In our design of a $6G$ CRN, we examine three competing goals spectrum efficiency, interference reduction, and energy consumption, which are inherently conflicting objectives when it comes to optimization. Wireless network optimization frequently addresses several performance factors, such as interference reduction or spectrum efficiency, as distinct goals. However, single objective optimization has a serious drawback in that it can easily ignore or even deteriorate other important aspects of network performance by concentrating on increasing just one statistic. This is due to the fact that many network objectives are intrinsically conflicting and interconnected, so improving one may have a detrimental effect on another [22]. For example reducing interference and energy use frequently clashes with attaining high spectrum efficiency (SE) [23,24].

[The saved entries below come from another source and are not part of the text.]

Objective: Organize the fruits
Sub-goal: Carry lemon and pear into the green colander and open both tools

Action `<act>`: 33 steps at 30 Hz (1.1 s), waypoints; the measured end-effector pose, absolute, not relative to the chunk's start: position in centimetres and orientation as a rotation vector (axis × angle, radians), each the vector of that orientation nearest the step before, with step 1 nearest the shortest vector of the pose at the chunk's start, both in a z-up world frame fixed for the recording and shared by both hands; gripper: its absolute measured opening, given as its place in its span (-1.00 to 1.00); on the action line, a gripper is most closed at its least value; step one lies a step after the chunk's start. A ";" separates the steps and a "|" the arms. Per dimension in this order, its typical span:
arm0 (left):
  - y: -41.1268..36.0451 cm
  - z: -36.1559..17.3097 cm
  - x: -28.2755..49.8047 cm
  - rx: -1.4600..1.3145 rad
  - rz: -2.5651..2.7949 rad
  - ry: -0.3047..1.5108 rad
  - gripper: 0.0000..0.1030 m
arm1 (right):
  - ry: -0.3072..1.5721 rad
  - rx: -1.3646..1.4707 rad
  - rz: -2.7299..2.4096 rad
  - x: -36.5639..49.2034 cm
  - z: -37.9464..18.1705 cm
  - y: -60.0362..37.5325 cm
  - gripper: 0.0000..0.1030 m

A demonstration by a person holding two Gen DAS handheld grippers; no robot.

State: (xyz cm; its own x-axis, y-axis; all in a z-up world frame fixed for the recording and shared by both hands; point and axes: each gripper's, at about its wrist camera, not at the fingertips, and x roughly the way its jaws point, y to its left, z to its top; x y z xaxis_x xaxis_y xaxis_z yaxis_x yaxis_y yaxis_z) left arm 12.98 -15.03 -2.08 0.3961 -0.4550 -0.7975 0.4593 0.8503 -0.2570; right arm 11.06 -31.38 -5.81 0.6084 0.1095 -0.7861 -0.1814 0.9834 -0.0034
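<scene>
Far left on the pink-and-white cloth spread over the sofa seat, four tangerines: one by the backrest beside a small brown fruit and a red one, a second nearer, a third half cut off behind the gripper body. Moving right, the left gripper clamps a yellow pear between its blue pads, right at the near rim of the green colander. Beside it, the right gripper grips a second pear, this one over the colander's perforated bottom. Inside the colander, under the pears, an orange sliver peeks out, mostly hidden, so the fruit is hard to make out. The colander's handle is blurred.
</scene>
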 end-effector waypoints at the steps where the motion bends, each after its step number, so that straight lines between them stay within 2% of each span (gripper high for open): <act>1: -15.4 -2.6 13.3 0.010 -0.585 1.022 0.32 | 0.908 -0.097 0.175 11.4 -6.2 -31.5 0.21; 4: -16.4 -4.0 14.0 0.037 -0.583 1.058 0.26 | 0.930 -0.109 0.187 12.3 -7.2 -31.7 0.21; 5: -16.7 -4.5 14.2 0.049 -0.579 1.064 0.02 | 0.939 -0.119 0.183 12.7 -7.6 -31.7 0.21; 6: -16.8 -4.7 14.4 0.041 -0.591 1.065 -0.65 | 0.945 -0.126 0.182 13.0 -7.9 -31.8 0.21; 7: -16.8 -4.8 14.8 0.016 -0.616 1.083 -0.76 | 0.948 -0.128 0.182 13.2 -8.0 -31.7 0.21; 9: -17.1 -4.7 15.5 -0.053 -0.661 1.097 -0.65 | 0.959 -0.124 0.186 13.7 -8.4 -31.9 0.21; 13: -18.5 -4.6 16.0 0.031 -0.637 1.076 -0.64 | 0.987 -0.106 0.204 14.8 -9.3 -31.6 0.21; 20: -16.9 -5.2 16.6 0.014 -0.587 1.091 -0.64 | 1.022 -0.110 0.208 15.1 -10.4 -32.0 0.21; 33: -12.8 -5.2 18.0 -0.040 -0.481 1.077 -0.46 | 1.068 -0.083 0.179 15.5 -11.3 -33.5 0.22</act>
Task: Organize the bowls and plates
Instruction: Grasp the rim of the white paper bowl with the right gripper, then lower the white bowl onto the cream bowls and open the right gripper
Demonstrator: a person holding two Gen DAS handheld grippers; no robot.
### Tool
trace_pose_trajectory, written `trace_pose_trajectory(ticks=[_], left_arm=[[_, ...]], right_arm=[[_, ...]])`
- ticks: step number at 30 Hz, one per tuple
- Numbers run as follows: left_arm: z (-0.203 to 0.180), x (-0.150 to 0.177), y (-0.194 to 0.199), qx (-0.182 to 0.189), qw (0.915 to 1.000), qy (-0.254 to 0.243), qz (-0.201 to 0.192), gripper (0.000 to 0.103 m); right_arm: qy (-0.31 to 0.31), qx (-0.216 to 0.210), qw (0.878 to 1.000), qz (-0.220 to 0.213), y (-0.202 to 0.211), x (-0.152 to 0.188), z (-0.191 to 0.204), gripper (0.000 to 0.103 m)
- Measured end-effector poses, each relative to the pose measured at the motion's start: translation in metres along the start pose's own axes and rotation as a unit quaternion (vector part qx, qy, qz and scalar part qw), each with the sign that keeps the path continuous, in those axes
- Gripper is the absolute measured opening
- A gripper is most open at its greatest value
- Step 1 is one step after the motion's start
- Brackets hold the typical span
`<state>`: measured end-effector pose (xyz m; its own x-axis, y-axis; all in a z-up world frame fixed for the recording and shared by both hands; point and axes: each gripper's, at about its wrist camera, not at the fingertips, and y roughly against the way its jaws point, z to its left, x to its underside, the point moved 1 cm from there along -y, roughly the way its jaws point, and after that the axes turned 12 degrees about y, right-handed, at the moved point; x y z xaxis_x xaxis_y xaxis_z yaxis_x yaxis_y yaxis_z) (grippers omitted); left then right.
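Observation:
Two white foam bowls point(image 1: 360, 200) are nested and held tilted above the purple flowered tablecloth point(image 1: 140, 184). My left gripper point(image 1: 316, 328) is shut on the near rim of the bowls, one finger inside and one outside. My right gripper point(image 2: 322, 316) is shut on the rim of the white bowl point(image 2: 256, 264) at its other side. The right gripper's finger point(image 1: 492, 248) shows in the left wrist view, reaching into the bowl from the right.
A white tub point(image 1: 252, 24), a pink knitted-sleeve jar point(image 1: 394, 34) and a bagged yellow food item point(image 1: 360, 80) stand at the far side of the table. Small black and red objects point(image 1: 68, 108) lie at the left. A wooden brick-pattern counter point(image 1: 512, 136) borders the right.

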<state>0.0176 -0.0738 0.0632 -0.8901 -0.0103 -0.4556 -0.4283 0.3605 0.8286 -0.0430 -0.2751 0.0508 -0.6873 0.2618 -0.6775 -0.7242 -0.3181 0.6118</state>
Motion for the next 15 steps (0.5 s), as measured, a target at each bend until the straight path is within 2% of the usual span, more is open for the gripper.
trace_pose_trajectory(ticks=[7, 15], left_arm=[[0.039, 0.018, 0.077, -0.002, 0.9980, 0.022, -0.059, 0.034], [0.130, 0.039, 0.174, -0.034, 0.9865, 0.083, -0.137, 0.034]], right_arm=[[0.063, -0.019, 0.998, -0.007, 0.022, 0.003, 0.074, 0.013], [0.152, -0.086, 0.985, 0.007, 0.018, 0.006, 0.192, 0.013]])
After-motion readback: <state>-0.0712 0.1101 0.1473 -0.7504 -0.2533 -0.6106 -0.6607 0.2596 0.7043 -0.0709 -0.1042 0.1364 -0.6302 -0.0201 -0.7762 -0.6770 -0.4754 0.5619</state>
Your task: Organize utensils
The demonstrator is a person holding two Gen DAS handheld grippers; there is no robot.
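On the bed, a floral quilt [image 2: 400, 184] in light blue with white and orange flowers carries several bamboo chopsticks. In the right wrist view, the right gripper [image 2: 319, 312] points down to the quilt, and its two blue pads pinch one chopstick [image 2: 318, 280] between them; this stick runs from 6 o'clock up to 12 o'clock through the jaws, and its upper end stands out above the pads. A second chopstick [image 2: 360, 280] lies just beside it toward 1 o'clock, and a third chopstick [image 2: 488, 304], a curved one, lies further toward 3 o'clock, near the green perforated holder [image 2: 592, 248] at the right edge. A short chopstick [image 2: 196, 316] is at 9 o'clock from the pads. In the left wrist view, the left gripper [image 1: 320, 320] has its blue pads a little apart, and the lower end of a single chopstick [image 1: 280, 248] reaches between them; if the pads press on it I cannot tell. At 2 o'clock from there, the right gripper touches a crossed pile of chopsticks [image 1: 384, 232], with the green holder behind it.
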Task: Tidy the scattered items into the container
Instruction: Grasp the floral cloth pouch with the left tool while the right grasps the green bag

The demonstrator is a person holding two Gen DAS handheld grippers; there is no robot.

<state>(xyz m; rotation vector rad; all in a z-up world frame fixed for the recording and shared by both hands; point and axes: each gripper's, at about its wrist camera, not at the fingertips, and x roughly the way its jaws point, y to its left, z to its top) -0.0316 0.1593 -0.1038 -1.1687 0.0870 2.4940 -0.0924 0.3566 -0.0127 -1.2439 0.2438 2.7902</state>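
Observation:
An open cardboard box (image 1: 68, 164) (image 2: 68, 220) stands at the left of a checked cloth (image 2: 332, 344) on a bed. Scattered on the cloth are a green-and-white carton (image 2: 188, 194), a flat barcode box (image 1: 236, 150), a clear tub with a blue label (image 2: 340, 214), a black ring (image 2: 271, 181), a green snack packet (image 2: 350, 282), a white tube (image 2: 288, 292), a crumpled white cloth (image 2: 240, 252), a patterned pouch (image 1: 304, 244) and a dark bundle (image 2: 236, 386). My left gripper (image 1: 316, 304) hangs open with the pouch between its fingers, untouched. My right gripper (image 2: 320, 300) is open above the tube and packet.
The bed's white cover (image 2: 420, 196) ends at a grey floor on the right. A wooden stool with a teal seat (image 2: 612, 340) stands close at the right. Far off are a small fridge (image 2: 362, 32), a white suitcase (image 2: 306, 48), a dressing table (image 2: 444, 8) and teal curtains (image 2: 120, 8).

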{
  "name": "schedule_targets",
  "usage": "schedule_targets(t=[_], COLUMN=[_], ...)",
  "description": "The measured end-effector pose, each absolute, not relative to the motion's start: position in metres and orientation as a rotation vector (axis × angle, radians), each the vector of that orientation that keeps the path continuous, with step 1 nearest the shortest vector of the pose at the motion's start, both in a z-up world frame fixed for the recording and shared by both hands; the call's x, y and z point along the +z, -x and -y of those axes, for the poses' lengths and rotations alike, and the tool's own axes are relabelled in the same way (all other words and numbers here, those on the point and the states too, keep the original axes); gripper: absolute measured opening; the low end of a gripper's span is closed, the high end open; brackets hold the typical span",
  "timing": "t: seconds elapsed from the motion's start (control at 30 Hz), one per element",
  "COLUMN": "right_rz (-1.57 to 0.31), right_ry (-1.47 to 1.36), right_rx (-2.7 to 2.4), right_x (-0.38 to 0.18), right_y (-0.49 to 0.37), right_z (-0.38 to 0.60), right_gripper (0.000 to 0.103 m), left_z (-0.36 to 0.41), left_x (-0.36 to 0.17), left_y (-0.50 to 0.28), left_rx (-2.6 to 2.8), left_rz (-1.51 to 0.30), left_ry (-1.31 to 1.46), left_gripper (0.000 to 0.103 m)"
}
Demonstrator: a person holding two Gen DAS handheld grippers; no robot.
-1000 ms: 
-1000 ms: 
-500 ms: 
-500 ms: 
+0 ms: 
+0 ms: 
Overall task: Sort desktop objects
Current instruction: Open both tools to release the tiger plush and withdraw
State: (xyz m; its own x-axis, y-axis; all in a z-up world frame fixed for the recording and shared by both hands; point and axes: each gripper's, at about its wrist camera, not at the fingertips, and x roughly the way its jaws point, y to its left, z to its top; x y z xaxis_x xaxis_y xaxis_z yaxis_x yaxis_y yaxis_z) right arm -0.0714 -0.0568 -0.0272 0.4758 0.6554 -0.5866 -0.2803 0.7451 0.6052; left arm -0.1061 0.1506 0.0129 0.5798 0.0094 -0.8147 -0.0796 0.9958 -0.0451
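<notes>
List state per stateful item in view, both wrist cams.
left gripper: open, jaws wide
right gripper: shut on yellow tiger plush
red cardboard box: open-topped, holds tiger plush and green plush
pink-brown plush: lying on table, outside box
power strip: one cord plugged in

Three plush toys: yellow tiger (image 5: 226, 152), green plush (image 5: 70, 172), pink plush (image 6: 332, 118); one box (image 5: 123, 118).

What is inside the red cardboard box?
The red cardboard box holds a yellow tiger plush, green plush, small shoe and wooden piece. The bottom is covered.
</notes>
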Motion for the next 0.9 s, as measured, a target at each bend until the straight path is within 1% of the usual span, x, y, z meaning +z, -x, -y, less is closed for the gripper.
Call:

However, optimizing these networks is a challenging task, particularly when multiple, conflicting objectives are at play [25]. According to [26] optimizing networks with multiple objectives is a complex task that involves improving network performance and efficiency while considering various constraints and performance metrics. To improve spectrum management, this paper utilizes a multi-objective approach to optimize a 6G network’s spectrum efficiency, interference, and energy consumption.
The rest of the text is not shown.